## What you are asked to do
Could you write out, exactly, every line from the top of the data through the line holding "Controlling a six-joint"? Omit the pictures.
START Provided data
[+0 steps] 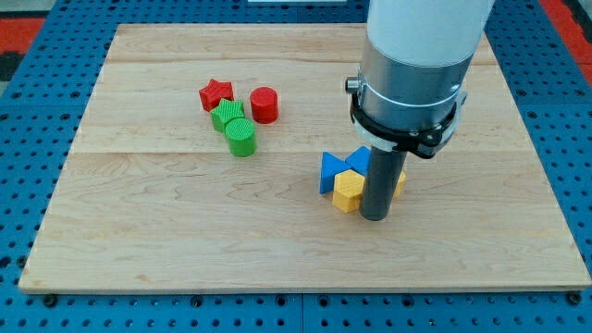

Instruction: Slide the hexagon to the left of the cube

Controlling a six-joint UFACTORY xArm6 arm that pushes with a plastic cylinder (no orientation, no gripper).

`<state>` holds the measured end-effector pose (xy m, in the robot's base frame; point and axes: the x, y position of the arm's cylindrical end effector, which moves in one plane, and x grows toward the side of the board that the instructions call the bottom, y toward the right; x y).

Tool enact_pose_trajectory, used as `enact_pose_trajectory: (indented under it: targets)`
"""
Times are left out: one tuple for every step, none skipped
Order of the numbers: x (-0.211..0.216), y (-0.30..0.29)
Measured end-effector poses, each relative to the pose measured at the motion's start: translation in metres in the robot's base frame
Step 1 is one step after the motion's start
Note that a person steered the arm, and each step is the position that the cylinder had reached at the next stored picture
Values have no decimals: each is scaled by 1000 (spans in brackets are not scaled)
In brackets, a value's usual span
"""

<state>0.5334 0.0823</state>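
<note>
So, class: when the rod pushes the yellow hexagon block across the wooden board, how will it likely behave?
The yellow hexagon sits low and flat, so it would probably slide rather than tip or roll. Its flat sides may make it turn if my tip pushes off-centre. It touches the blue block, which could be dragged along.
</note>
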Motion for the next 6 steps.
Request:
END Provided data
## Solution to the exercise
[+0 steps] 

Instruction: Slide the hexagon to the left of the cube

Controlling a six-joint UFACTORY xArm6 arm that pushes with a plastic cylinder (no orientation, no gripper).

What was produced is the complete output.